Martha said, ‘It was only a bit of glass. Not like destroying people.’
Her eyes were on David. She knew there were better things than glass at risk.
She said again, ‘I think it was therapeutic. Feelings can be beyond words. They still have to be expressed or they’ll do permanent damage.’
Therapeutic. Now her behaviour was classified. There was a place for it in the inventory of human nature.
David came to put his arms round her.
He said only, ‘Well, we’ll just have to put up with you for the sake of your cooking,’ but his voice was as expressive of love and pity as was Martha’s face.
‘If you want to live with me, you have to know what I’m like.’
Instead of answering, he tightened his embrace to a hug, then let her go.
‘I think we had better keep this to ourselves,’ said Martha. ‘There are certain people who might not understand.’
‘Or might understand too well,’ said Ella.
‘There is that, of course.’
‘I can’t have people thinking Sophie did it.’
Martha said, ‘The fiction will stand.’
David nodded.
‘Dad’s only too anxious to believe in the vandals.

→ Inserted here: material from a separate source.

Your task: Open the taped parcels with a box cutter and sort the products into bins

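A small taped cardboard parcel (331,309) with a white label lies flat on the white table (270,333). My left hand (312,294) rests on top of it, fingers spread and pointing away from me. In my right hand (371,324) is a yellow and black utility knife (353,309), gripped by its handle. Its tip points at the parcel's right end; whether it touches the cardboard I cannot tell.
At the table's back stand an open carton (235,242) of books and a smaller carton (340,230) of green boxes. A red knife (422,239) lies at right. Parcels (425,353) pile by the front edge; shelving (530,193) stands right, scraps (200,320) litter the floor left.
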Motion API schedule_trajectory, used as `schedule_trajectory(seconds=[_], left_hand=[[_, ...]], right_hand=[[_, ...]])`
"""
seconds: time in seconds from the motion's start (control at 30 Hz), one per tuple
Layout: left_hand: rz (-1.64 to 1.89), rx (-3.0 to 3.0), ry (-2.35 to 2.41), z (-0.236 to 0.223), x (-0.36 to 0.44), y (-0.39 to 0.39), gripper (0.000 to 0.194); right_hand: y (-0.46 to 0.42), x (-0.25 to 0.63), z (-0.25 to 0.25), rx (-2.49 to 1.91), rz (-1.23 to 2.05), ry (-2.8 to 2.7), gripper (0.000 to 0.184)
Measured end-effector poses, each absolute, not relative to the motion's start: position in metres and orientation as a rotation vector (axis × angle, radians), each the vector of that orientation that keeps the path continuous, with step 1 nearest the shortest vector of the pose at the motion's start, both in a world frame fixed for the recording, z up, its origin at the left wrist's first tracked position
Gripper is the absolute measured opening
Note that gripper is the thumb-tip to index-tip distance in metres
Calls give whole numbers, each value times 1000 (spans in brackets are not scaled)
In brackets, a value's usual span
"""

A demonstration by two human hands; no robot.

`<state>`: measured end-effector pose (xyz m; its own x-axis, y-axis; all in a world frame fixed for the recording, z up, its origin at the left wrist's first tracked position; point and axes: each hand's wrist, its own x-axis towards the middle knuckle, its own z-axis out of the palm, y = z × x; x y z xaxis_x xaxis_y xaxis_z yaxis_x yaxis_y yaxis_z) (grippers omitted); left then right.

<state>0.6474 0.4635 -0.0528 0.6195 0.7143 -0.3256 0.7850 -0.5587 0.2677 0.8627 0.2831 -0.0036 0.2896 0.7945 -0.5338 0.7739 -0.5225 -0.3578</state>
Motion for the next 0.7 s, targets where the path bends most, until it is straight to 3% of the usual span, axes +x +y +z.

I don’t think he’s told anyone else what he thought. He didn’t explain why he wouldn’t claim the insurance and he was under pressure there. He was too shattered, I think. I can convince him.’
‘It will all be forgotten,’ said Martha. ‘We are going to be the villains of the piece. They will be quite sure we were feathering our own nest, if we set up together.’
Ella said, ‘You must talk it over with Max and make sure that he understands what you are doing. After all, anything I own will be a matter of inheritance, eventually. Becky’s interests will be involved, so it’s important to have it all clear.’
‘Now I know where David gets it.’
‘I’ll do that, Mum. Keep him in the picture.’ He began to smile. The smile broadened. ‘We’d better keep an eye on the lavatory walls in the new place.’
‘And that,’ said Martha, ‘will be the last word said on the matter. You will come and look at the house with us, won’t you, Ella?’
Yes, yes, yes, yes, yes.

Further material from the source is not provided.